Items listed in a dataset
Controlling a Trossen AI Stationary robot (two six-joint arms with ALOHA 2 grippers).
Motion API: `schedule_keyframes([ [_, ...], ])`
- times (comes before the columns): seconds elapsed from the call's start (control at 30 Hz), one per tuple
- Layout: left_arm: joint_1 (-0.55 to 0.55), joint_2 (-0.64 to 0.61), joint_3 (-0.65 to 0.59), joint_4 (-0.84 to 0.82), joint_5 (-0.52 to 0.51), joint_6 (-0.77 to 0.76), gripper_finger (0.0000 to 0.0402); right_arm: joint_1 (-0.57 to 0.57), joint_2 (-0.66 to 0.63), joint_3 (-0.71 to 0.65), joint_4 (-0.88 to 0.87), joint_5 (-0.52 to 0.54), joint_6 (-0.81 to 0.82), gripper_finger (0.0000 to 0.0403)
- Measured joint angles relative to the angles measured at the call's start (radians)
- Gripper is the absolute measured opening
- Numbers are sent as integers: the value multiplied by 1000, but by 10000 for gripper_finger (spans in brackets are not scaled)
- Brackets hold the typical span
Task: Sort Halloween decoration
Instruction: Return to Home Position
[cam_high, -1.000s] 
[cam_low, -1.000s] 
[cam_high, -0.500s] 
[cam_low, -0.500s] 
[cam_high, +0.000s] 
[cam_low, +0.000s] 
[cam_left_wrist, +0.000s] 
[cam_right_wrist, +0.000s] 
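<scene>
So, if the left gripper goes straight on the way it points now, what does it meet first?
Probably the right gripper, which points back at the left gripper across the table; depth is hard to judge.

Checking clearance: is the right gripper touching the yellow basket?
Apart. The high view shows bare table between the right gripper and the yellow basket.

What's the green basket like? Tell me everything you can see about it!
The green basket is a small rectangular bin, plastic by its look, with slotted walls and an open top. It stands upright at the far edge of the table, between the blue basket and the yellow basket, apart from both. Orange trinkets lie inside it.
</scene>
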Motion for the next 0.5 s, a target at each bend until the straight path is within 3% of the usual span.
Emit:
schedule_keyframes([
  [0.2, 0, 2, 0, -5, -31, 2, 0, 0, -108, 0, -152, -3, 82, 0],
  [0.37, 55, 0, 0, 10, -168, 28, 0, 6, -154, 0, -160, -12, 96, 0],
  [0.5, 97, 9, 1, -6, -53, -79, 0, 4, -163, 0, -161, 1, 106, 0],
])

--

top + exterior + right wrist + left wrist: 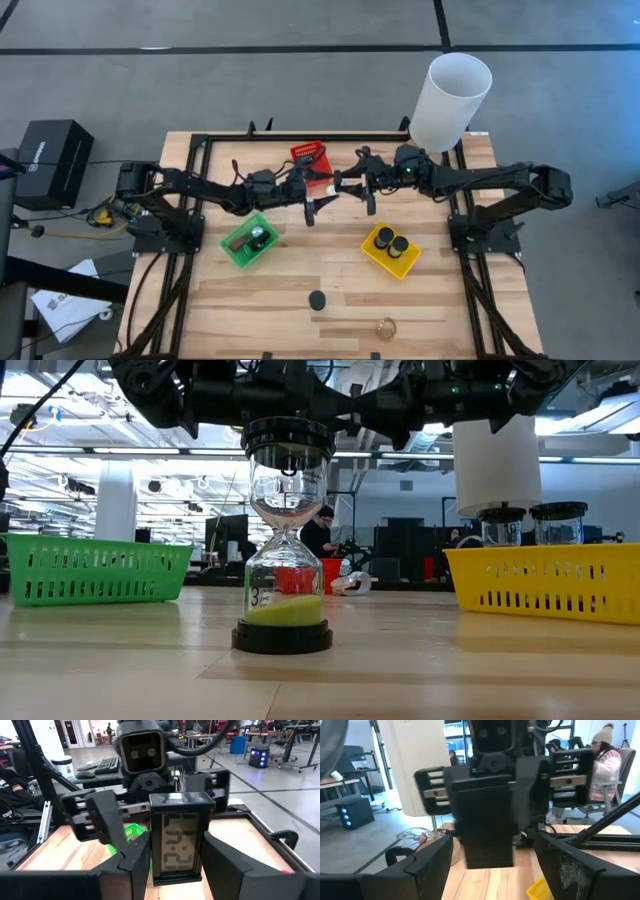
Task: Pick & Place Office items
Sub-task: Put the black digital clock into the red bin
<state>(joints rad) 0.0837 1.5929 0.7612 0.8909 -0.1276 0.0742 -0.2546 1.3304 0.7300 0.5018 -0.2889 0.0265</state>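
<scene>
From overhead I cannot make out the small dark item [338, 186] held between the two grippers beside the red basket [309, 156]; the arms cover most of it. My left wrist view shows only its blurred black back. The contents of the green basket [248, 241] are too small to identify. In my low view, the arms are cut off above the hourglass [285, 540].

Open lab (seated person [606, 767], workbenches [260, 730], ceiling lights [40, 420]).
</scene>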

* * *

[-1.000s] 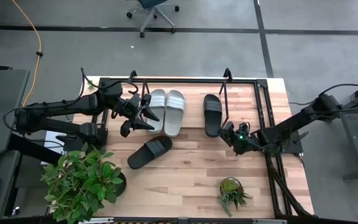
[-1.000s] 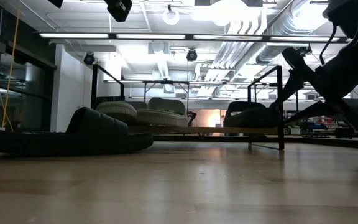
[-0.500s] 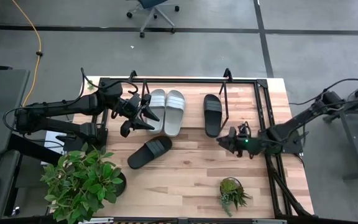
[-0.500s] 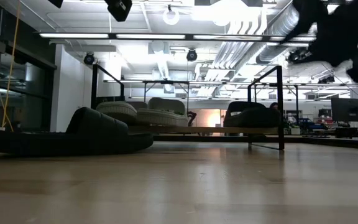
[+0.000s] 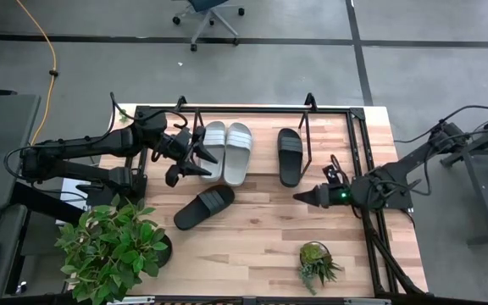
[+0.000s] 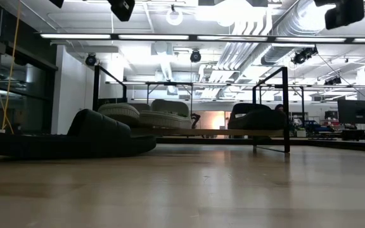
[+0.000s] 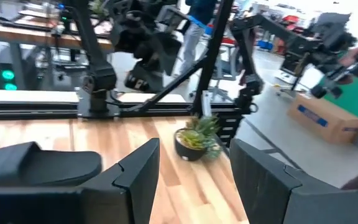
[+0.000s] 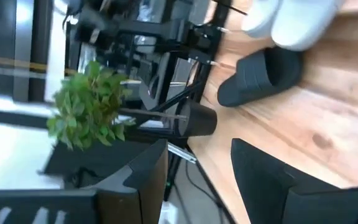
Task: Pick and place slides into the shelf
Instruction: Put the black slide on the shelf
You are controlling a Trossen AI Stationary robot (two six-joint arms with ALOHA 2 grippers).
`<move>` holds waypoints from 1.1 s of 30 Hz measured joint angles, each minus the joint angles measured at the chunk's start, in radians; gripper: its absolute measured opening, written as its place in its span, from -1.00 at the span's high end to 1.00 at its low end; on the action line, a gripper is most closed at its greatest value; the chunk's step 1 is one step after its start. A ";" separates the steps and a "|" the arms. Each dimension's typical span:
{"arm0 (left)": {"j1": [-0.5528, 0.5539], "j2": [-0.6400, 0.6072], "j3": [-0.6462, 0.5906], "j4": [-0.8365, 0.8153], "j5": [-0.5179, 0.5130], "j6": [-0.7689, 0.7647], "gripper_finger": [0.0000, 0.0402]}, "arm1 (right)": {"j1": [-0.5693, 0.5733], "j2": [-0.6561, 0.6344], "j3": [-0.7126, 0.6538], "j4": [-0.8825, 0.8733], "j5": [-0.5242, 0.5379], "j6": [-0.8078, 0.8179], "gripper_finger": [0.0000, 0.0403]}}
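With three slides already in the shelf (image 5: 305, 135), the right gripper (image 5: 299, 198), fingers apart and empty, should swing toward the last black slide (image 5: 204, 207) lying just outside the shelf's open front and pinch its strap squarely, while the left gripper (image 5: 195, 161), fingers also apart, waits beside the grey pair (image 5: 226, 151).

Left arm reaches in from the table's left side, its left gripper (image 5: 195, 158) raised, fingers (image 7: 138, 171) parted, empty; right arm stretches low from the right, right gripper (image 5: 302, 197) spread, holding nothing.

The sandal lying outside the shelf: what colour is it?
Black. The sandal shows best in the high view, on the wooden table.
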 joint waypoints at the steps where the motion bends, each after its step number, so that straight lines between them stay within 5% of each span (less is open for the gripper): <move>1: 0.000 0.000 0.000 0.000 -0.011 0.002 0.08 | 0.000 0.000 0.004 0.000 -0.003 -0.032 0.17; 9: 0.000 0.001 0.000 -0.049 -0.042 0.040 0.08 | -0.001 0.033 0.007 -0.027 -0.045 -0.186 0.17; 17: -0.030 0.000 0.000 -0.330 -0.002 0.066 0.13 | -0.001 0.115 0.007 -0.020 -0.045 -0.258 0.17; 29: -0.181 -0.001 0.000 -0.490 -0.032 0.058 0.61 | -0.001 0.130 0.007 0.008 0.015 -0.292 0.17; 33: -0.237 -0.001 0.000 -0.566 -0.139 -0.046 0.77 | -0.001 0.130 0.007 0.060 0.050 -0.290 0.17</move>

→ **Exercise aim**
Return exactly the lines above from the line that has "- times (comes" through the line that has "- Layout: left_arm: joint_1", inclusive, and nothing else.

→ **Response box**
- times (comes before the columns): seconds elapsed from the call's start (control at 30 Hz), one per tuple
- Layout: left_arm: joint_1 (-0.55 to 0.55), joint_2 (-0.64 to 0.61), joint_3 (-0.65 to 0.59), joint_4 (-0.84 to 0.82), joint_5 (-0.52 to 0.51), joint_6 (-0.77 to 0.76), gripper_finger (0.0000 to 0.0402); right_arm: joint_1 (-0.57 to 0.57), joint_2 (-0.66 to 0.63), joint_3 (-0.71 to 0.65), joint_4 (-0.88 to 0.87), joint_5 (-0.52 to 0.54), joint_6 (-0.81 to 0.82), gripper_finger (0.0000 to 0.0403)

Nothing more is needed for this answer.